- **TASK INSTRUCTIONS**:
Give every line of the material again, exactly as written.

- **EXERCISE DATA**:
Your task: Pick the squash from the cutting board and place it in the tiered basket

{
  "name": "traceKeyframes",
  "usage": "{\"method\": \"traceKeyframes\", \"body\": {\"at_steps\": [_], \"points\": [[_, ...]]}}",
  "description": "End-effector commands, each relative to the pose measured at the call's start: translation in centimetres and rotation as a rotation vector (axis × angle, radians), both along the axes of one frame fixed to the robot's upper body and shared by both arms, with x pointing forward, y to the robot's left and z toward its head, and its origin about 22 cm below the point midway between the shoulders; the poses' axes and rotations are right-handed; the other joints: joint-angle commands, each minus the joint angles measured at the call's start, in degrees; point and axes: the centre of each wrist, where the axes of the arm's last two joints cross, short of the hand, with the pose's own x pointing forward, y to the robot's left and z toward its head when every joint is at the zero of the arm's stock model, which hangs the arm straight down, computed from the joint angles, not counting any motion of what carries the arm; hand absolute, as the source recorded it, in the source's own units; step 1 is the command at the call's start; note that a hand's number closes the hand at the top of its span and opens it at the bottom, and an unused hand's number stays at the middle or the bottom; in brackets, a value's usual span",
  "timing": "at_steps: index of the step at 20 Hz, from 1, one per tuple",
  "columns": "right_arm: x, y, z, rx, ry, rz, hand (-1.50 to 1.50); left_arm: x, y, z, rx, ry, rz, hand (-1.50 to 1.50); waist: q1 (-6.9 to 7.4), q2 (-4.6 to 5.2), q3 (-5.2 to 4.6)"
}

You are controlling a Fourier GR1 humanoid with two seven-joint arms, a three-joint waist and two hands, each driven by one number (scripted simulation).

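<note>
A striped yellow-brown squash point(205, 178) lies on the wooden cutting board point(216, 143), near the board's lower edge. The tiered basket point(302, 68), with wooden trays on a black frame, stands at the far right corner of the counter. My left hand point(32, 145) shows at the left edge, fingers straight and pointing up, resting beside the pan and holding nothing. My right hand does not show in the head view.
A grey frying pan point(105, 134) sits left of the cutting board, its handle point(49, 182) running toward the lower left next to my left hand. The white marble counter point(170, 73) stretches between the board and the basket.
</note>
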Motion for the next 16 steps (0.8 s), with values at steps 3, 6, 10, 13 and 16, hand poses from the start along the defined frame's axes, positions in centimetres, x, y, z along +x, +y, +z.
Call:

- **EXERCISE ANSWER**:
Your task: Pick the squash from the cutting board and place it in the tiered basket

{
  "name": "traceKeyframes",
  "usage": "{\"method\": \"traceKeyframes\", \"body\": {\"at_steps\": [_], \"points\": [[_, ...]]}}",
  "description": "End-effector commands, each relative to the pose measured at the call's start: translation in centimetres and rotation as a rotation vector (axis × angle, radians), both along the axes of one frame fixed to the robot's upper body and shared by both arms, with x pointing forward, y to the robot's left and z toward its head, and its origin about 22 cm below the point midway between the shoulders; the poses' axes and rotations are right-handed; the other joints: joint-angle commands, each minus the joint angles measured at the call's start, in degrees; point and axes: the centre of each wrist, where the axes of the arm's last two joints cross, short of the hand, with the pose's own x pointing forward, y to the robot's left and z toward its head when every joint is at the zero of the arm's stock model, which hangs the arm straight down, computed from the joint angles, not counting any motion of what carries the arm; hand absolute, as the source recorded it, in the source's own units; step 1 is the command at the call's start; note that a hand's number closes the hand at the top of its span and opens it at the bottom, and an unused hand's number stays at the middle or the bottom; in brackets, a value's usual span",
  "timing": "at_steps: index of the step at 20 Hz, from 1, one per tuple",
  "columns": "right_arm: x, y, z, rx, ry, rz, hand (-1.50 to 1.50); left_arm: x, y, z, rx, ry, rz, hand (-1.50 to 1.50); waist: q1 (-6.9 to 7.4), q2 (-4.6 to 5.2), q3 (-5.2 to 4.6)"
}

You are controlling a Fourier GR1 humanoid with two seven-joint arms, a three-joint waist and two hands, each driven by one number (scripted simulation).

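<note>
A striped yellow-brown squash point(205, 178) lies on the wooden cutting board point(216, 143), near the board's lower edge. The tiered basket point(302, 68), with wooden trays on a black frame, stands at the far right corner of the counter. My left hand point(32, 145) shows at the left edge, fingers straight and pointing up, resting beside the pan and holding nothing. My right hand does not show in the head view.
A grey frying pan point(105, 134) sits left of the cutting board, its handle point(49, 182) running toward the lower left next to my left hand. The white marble counter point(170, 73) stretches between the board and the basket.
</note>
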Motion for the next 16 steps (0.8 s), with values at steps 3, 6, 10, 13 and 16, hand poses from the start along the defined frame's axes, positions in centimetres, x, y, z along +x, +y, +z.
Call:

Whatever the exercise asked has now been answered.